D.C. charter schools, please follow these ingredients for continuance

I’m sitting here Wednesday evening listening to the public hearing considering the charter revocation of Excel Academy Public Charter School.  The session is perfectly identical to so many I have seen in the past.  There is an overflow crowd of the school’s parents.  The DC Public Charter School Board is presenting its data demonstrating the reasons the charter should be closed.  The school will then provide testimony promising to revamp its board, change its leadership, and improve its prodigy.  Later, mothers and fathers of enrolled scholars will offer emotionally moving stories about the positive experience attending this school has made toward their children’s growth and development.

It is probably all too late at this point.  The charter has been warned about its academic performance for years.  The bottom line is that we never should have reached this predicament.
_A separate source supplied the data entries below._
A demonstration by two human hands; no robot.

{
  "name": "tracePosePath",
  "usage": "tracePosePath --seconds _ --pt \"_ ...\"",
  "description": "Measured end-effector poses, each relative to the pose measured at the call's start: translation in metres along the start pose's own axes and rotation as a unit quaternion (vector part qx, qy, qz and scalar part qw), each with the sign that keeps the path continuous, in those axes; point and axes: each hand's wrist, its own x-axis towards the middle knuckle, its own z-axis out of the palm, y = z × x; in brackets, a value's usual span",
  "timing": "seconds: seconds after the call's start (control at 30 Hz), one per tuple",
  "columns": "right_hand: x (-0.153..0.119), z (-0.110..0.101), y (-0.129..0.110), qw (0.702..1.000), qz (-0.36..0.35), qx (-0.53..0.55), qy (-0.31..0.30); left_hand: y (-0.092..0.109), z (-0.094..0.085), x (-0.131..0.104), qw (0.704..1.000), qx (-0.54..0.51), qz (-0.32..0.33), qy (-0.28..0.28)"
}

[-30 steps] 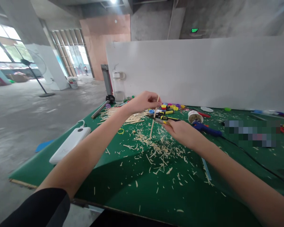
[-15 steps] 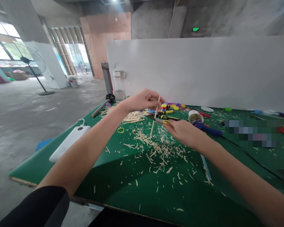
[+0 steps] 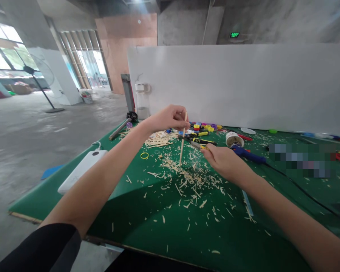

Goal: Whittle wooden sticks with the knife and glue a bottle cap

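On the green desk [image 3: 147, 223], wood shavings [image 3: 195, 175] lie scattered. Your left hand [image 3: 177, 119] grasps a thin wooden stick [image 3: 183, 145], near-upright above the shavings; your right hand's [image 3: 218, 158] grip is closed around a yellow-handled cutter [image 3: 198, 146], its blade at the stick.

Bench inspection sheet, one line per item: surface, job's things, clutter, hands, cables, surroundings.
Surface: green tabletop, littered with wood shavings.
Job's things: thin wooden stick, near upright, lower end among the shavings; yellow-handled knife at it, blade contact unclear.
Clutter: loose sticks, yellow ring, white cup, blue glue gun, white box.
Hands: left grips the stick's upper part; right grips the knife.
Cables: black cord from the glue gun, far end unclear; white lead at the box.
Surroundings: white panel behind; standing fan on the floor; spills, nothing seen.
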Motion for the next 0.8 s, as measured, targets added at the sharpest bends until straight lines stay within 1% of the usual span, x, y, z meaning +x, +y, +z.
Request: tracePosePath --seconds 0.1,0.3,0.43,0.57,0.63,0.73,0.8 --pt "0.001 0.001 0.002 1.0 0.004 0.006 0.009 0.0 0.002 0.001 1.0 -0.002 -0.007 0.009" --pt "0.005 -0.002 -0.004 1.0 0.011 -0.006 -0.002 0.009 0.009 0.001 0.999 -0.028 -0.025 -0.008" --pt "0.008 -0.006 -0.008 1.0 0.015 -0.002 -0.024 0.013 0.008 -0.003 0.998 -0.042 -0.024 -0.05" --pt "0.011 -0.009 -0.007 1.0 0.003 -0.003 -0.029 0.017 0.009 -0.004 0.994 -0.056 -0.026 -0.088" --pt "0.011 -0.01 -0.006 0.999 0.0 0.005 -0.034 0.017 0.011 -0.003 0.994 -0.056 -0.02 -0.087" --pt "0.011 -0.011 -0.005 0.999 -0.001 0.022 -0.046 0.016 0.015 -0.001 0.997 -0.047 -0.014 -0.059" --pt "0.01 -0.013 -0.006 0.998 -0.002 0.03 -0.055 0.017 0.015 -0.001 0.997 -0.048 -0.018 -0.061"
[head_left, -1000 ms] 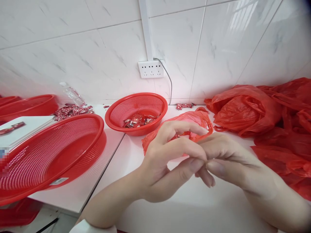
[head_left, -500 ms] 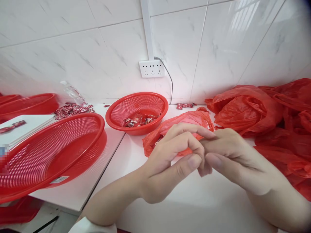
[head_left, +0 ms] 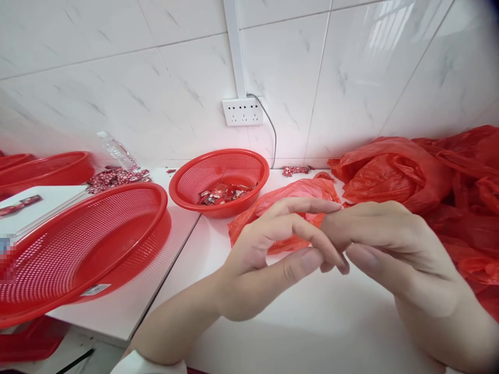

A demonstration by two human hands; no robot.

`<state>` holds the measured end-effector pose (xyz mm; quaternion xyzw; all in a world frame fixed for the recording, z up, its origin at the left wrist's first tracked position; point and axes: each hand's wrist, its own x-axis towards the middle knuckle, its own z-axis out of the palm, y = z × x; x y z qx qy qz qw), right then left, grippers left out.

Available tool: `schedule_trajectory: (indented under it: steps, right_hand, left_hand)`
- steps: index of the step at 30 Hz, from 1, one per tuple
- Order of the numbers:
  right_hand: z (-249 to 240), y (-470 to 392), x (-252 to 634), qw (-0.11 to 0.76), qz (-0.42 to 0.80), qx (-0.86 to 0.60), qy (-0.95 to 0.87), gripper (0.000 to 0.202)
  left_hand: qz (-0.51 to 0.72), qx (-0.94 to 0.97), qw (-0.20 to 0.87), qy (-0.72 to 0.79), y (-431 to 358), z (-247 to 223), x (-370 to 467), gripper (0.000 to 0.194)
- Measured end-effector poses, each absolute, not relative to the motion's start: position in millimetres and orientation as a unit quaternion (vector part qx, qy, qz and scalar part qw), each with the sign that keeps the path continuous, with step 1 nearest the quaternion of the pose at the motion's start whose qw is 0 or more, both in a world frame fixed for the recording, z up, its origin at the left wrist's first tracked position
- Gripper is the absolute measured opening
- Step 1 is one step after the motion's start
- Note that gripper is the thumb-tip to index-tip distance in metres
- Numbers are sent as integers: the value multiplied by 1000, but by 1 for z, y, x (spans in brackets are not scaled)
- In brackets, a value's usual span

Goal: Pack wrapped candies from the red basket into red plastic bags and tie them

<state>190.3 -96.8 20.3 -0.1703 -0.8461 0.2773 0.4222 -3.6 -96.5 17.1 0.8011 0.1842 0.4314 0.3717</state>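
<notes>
My left hand [head_left: 268, 259] and my right hand [head_left: 390, 249] meet above the white table [head_left: 304, 332], their fingertips touching and overlapping. The left fingers are loosely bent, with a gap between them and the thumb. On the right, the fingers stretch toward the left hand and the thumb lies a little below them. No object shows in either hand. Behind the left fingers lies a red plastic bag [head_left: 290, 195], partly hidden by that hand.
A red perforated basket [head_left: 179, 192] at the back holds small wrapped packets [head_left: 224, 193]. A larger red basket [head_left: 117, 249] is at left, near a pile of packets [head_left: 113, 177] and a clear bottle [head_left: 117, 150]. Crumpled red bags [head_left: 390, 171] fill the right. A socket panel [head_left: 242, 112] is on the wall.
My right hand has moved slightly right and its wrist has lifted. The left fingers have straightened somewhat, and the fingertips still touch. The baskets and bags have stayed in place.
</notes>
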Motion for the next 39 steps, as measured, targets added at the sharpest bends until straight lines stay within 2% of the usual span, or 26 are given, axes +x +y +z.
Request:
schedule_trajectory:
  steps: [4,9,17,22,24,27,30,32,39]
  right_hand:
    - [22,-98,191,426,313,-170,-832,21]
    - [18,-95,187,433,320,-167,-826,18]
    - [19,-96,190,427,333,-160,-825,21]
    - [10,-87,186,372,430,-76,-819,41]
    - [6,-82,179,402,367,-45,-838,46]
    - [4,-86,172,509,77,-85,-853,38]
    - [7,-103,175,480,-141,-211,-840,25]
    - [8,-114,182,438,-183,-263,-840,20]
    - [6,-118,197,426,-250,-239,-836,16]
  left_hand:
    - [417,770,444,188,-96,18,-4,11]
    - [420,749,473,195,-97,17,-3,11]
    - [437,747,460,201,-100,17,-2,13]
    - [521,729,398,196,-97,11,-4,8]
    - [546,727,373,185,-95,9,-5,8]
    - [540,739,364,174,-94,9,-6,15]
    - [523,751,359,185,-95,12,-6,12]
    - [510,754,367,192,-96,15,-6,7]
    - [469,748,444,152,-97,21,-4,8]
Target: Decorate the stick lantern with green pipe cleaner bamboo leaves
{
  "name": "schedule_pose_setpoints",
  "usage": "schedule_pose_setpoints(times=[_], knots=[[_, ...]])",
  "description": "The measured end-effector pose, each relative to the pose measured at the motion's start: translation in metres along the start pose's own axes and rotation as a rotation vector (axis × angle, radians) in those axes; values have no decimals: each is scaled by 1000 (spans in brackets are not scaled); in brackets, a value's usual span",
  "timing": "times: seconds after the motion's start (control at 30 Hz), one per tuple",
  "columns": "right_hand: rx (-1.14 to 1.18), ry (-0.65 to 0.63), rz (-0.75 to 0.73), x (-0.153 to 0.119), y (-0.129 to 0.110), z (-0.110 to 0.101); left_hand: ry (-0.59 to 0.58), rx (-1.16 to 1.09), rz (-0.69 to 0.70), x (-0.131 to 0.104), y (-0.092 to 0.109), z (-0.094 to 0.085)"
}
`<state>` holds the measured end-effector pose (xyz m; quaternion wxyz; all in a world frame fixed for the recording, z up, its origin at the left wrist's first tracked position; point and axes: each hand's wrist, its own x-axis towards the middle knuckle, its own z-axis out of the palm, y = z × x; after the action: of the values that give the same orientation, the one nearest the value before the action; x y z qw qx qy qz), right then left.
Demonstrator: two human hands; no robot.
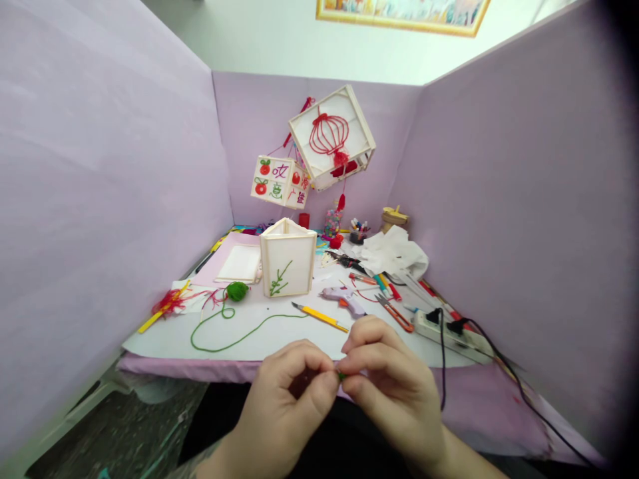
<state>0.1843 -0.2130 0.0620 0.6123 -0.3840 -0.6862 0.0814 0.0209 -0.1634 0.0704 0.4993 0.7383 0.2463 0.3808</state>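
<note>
Read clock directions from the meeting fingertips, with 12 straight ahead. The worktop (164, 338) carries a three-sided lantern (299, 261) at 11 o'clock, upright, a green sprig on its front panel. The hot glue gun (346, 301) lies at 12. The craft knife (324, 317) lies nearer, just left of 12, blade toward 10. The green yarn ball (237, 291) sits at 10, its strand (224, 349) looping to the knife.

CAUTION: Reaching forward without looking could bring a hand onto the exposed blade. A snagged strand could drag the ball or fray against the knife. A loose pinch could drop the workpiece out of sight.

Pose: both hands are raised at the worktop's near edge, fingers curled, tips meeting. The right hand (392, 379) has its thumb-and-forefinger grip closed on a small green piece (341, 376), probably yarn. The left hand (294, 392) pinches against it; whether it holds the piece is hidden.
</note>
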Motion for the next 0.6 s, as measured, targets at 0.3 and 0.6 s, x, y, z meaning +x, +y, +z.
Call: schedule_pose_setpoints(times=[0.3,0.6], knots=[[9,8,22,-4,3,1,21,-143,-9,-4,-12,0],[0,-15,11,-6,6,1,-75,-83,-13,0,-4,1]])
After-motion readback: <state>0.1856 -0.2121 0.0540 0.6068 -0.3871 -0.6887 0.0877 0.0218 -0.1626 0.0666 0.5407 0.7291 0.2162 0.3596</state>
Excel PCS, like several of the schools before the board this week, has contracted with the Ten Square Consulting Group, is about to engage with Charter Board Partners, and has hired Stephen Marcus as its attorney.  So please allow me to make a simple suggestion for all of D.C.’s charters.
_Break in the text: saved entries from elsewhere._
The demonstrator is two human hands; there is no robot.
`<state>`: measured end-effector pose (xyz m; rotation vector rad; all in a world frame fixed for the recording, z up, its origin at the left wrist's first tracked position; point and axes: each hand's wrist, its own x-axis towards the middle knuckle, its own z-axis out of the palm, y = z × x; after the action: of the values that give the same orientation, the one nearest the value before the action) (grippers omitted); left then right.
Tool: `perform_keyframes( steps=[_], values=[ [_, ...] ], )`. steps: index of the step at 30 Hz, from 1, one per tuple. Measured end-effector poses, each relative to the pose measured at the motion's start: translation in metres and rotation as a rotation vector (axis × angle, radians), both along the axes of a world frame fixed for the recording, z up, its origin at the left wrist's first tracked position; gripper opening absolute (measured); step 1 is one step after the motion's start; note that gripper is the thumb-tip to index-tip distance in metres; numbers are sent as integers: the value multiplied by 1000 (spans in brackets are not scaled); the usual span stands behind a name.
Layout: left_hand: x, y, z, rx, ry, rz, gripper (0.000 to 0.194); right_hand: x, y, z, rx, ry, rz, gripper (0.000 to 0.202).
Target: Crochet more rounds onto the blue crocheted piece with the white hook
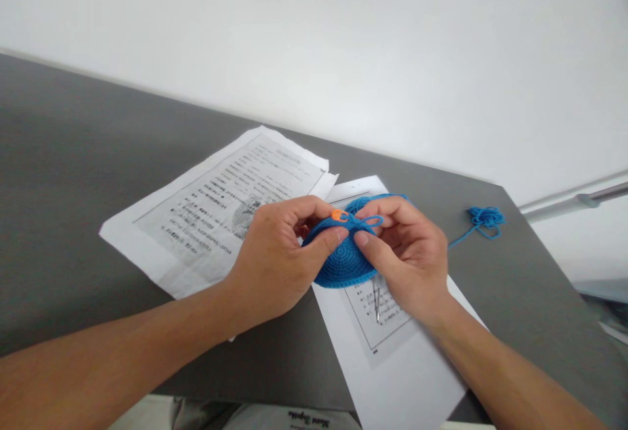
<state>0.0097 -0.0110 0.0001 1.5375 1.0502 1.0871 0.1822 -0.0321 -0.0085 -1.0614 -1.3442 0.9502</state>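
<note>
Both hands hold a round blue crochet piece (346,260) above the printed sheets. My left hand (289,253) pinches its upper left edge between thumb and fingers, right beside an orange stitch marker (339,215) clipped there. Closed on the upper right edge is my right hand (407,247), its thumb and forefinger near a small loop of blue yarn (375,221) that stands up from the edge. Some fingertips are hidden behind the piece. Below it, a slim metal tool (377,305), seemingly a crochet hook, shows over the right sheet; its upper end is hidden.
A crumpled printed sheet (206,214) lies left on the dark grey table (88,148); another printed sheet (397,377) lies under my hands. A blue yarn bundle (487,219) sits at the right, its strand running toward my right hand. A white wall (314,44) rises behind.
</note>
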Motion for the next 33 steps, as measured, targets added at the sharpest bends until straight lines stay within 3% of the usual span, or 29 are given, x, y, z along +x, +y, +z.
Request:
perform_keyframes(
  steps=[6,14,22,25,30,33],
  values=[
    [-2,6,-2,87,22,48,10,0,2,-5,-39,83,49,29],
    [-3,9,-4,68,-2,73,2,0,9,-7,52,145,23,41],
    [-4,15,-4,169,184,-20,8,5,8,-15,174,-98,10,38],
    [-3,15,-3,204,200,32,8,10,9,-14,262,-224,-53,35],
    [-3,18,-4,262,204,139,6,23,21,-16,352,-386,-330,24],
    [-4,21,-7,271,198,182,6,30,26,-20,352,-463,-364,24]
  ],
)
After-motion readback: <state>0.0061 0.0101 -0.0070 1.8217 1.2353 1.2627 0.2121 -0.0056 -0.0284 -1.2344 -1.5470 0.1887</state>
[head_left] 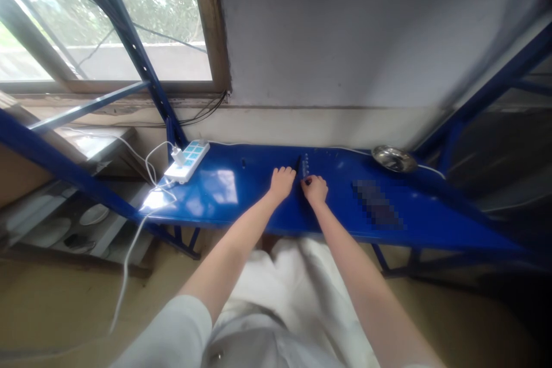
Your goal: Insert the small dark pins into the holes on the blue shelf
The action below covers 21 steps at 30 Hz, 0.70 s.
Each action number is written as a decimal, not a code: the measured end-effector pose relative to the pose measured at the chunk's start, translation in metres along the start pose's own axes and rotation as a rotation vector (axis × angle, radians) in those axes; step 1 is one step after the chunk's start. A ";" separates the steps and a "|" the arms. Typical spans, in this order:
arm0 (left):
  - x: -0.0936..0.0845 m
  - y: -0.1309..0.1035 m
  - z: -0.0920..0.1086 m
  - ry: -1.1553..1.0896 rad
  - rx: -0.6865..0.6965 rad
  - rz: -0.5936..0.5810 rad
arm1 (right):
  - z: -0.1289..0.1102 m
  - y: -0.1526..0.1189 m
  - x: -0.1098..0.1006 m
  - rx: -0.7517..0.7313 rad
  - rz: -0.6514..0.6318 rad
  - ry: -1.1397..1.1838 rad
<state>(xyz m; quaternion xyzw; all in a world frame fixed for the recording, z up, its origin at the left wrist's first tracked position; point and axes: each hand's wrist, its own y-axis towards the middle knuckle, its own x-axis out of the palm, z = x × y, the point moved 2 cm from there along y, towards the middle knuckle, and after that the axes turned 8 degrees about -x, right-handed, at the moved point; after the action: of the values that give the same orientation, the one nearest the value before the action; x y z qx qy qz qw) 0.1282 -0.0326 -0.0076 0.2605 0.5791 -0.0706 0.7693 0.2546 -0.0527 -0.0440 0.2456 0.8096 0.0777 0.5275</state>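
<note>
Over the middle of the blue table [263, 164], my left hand [283, 182] is closed round a slim black stick-like object [298, 162] whose upper end sticks out past the fingers. Just to its right, my right hand [316, 188] is pinched on a small dark piece [307, 181]. A clear strip with a row of small rounded bumps [306, 164] lies right above the right fingertips; I cannot tell whether they touch it. The exact kind of the two dark things is too small to make out.
A white power strip [187, 162] with a plugged-in charger and cables stands at the table's left end. At the right are a shiny metal dish-like object [394, 158] with a white cord and a pixelated dark object [378, 205]. Blue frame posts [142, 57] rise at both ends.
</note>
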 end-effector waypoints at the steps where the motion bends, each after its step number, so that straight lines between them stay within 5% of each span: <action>1: -0.001 0.000 -0.001 -0.029 -0.032 0.011 | 0.000 0.000 0.000 -0.003 0.001 -0.006; 7: -0.009 -0.006 -0.010 -0.288 -0.205 0.131 | -0.003 0.000 0.001 -0.098 -0.030 -0.062; 12: -0.015 -0.012 -0.014 -0.409 -0.195 0.201 | -0.008 -0.005 0.000 -0.288 -0.025 -0.127; 21: -0.024 -0.018 -0.013 -0.453 -0.195 0.221 | -0.009 -0.008 0.000 -0.331 0.004 -0.158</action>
<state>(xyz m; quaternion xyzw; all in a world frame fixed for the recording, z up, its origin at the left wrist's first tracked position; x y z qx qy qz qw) 0.1022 -0.0466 0.0066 0.2243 0.3644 0.0133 0.9037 0.2444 -0.0582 -0.0429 0.1626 0.7413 0.1913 0.6225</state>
When considering opening a charter school go through FOCUS’s program that is designed to make this goal a reality.  Please hire Ten Square right from the start to evaluate your program.  Utilize Charter Board Partners to populate the board with members.  Finally engage with Building Hope to secure a permanent facility.  In fact, the DC PCSB should be relied upon as a resource.  We are so extremely fortunate in this town to have so many truly outstanding charter school support organizations.

If you follow my advice good things will happen.  Financial support and other valuable resources may come from groups such as Fight for Children, CityBridge Education, and Education Forward.  Don’t wait unit you get in trouble.  Being proactive may preserve all of the heroic hard work that the school exerted to have their charter accepted by the charter board in the first place.
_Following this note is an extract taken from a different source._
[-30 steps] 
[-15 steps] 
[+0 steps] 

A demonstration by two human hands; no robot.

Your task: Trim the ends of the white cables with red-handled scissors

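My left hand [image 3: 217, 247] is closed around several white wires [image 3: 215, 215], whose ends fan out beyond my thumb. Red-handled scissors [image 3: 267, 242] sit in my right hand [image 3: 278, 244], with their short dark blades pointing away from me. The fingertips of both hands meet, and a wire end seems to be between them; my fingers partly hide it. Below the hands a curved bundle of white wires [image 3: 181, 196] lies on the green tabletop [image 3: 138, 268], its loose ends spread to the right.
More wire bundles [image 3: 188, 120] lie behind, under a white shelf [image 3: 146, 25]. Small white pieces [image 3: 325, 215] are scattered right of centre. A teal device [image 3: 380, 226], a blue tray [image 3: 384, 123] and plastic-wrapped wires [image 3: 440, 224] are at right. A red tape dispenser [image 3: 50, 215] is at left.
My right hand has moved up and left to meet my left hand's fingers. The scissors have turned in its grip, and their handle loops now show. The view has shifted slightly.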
On this particular night I’m impressed with the testimony of Stephen Marcus.  He successfully introduced an interruption in the steady momentum toward charter revocation when he asked the question of where these students would go if the school was closed.  There is no other all girls school like Excel in the nation’s capital.  Many of the Ward 8 educational institutions located near this facility, both charter and DCPS, score lower on the PARCC standardized test than this one.

The board will vote in January regarding the fate of Excel.  Whatever happens, whether the school’s doors are shuttered at the end of June or if it is allowed to continue operating under a long list of conditions, is almost beside the point.  Sadly, all of this considerable time and energy could and should have been avoided.